The Purchase Security Agreement is a fundamental document in Canadian secured transactions, used when a party wishes to secure payment or performance of an obligation related to the purchase of personal property. It must comply with provincial Personal Property Security Act (PPSA) requirements and relevant federal legislation. The agreement is commonly used in various commercial contexts, from simple asset purchases to complex commercial transactions, and includes essential elements such as parties' details, collateral description, secured obligations, representations, warranties, and enforcement provisions. This document is crucial for protecting the interests of creditors/sellers while providing clear terms for debtors/purchasers, and forms the basis for registering security interests in provincial personal property registries.

Frequently Asked Questions

Is a Purchase Security Agreement legally binding in all Canadian provinces?

Yes, Purchase Security Agreements are legally binding across all Canadian provinces and territories under their respective Personal Property Security Act (PPSA) legislation. While each province has its own PPSA, they are largely harmonized to ensure consistent enforcement of security interests in personal property throughout Canada.

How long does it take to prepare a Purchase Security Agreement in Canada?

A standard Purchase Security Agreement can typically be prepared within 1-3 business days using a template, though complex transactions may take longer. However, you should also factor in time for PPSA registration, which can be completed online immediately in most provinces but may take 1-2 business days to appear in search results.

Can I enforce my security interest without a written Purchase Security Agreement?

No, under Canadian PPSA legislation, a security interest in personal property is generally not enforceable without a written security agreement signed by the debtor. Oral agreements or incomplete documentation will typically result in an unenforceable security interest, leaving you as an unsecured creditor.

How is a Purchase Security Agreement different from a chattel mortgage in Canada?

Both documents create security interests in personal property, but a Purchase Security Agreement is broader and governed by modern PPSA legislation. Chattel mortgages are an older form of security that may still exist in some provinces but are largely replaced by PPSA security agreements, which offer more flexible registration and enforcement options.

Must I register my Purchase Security Agreement with the provincial PPSA registry?

Registration is not mandatory for the agreement to be valid between parties, but it's essential for protecting your security interest against third parties and establishing priority. Without PPSA registration, your security interest may be subordinate to other creditors or purchasers, significantly weakening your legal position.

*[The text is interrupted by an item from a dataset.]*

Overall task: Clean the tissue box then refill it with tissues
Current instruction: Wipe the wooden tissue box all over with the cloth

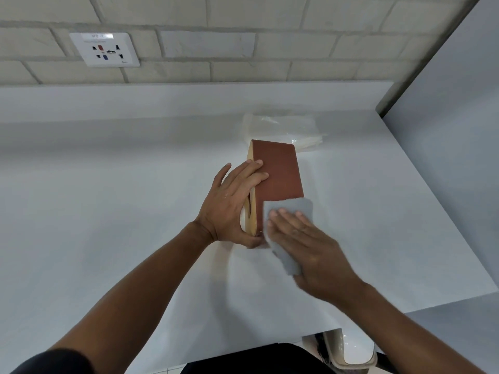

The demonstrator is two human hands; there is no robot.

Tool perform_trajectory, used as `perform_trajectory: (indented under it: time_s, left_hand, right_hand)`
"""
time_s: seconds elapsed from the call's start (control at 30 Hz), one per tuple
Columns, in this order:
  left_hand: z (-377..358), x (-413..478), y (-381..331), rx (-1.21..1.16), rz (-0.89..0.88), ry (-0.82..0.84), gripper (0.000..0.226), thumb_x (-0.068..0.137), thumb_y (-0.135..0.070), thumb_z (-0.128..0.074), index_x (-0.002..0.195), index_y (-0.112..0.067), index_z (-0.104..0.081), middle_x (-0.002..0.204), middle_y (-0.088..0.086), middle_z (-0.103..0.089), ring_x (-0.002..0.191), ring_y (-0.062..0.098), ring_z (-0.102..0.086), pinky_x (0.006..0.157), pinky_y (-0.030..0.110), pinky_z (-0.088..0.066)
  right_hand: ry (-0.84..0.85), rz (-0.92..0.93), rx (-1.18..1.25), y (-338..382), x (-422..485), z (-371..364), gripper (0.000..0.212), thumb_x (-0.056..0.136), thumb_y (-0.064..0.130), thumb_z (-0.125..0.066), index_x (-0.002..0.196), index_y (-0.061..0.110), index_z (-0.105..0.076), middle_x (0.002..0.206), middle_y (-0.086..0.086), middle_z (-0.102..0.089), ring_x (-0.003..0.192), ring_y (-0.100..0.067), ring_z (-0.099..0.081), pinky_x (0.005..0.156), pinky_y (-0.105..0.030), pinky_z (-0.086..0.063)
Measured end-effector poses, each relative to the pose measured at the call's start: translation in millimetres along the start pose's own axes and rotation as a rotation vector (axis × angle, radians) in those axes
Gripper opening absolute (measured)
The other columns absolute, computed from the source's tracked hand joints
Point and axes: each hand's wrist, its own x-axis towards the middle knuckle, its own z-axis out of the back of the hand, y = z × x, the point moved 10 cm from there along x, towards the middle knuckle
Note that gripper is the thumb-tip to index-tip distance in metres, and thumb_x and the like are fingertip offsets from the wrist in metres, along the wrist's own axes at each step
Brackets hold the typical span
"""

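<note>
A brown tissue box (278, 174) with tan edges stands on its side on the white table (108, 211), its slotted face turned left. My left hand (232, 203) grips the box's near left end, fingers over the top and thumb under the corner. A grey cloth (290, 211) lies flat against the box's near right part, pressed there by my right hand (307, 247). Behind the box rests a clear plastic pack of white tissues (283, 129).
A brick wall with a white socket plate (105, 49) runs along the back. A grey partition (445, 130) closes the right side. The table's front edge ends near my body, with a pale chair part (348, 349) below it.
</note>
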Motion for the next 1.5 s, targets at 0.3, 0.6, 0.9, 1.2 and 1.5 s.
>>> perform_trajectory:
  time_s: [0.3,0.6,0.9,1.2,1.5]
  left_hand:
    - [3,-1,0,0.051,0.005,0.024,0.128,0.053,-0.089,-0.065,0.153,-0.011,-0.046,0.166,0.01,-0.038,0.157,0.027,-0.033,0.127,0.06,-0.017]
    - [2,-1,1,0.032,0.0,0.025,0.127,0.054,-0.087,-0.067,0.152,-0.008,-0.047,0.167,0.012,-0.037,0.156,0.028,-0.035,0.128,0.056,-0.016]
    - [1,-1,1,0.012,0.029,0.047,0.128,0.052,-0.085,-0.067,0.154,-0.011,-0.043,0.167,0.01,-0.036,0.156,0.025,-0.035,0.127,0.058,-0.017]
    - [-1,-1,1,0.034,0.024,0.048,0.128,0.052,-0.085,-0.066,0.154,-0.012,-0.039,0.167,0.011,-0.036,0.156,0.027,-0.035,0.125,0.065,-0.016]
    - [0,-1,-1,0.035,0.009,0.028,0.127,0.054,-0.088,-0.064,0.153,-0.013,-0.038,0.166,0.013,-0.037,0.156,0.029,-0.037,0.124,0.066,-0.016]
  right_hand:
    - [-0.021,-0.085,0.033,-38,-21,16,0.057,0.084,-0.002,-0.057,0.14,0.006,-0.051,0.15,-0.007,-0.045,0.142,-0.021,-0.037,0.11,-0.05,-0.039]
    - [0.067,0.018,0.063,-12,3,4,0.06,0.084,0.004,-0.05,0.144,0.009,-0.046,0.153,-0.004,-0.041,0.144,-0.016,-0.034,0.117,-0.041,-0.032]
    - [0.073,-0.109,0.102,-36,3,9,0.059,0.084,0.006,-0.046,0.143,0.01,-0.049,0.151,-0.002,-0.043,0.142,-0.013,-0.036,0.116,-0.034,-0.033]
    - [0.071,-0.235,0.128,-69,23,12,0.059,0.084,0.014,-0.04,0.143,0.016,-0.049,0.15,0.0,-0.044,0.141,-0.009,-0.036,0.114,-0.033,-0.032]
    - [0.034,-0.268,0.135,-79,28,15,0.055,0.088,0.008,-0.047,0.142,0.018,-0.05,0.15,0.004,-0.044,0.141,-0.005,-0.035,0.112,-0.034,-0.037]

Can a Purchase Security Agreement cover future property acquisitions in Canada?

Yes, Canadian PPSA legislation allows security agreements to cover after-acquired property, meaning collateral the debtor acquires after signing the agreement. However, the agreement must specifically describe this intention, and certain types of consumer goods may have restrictions depending on provincial law.

What are the most common mistakes when drafting Purchase Security Agreements in Canada?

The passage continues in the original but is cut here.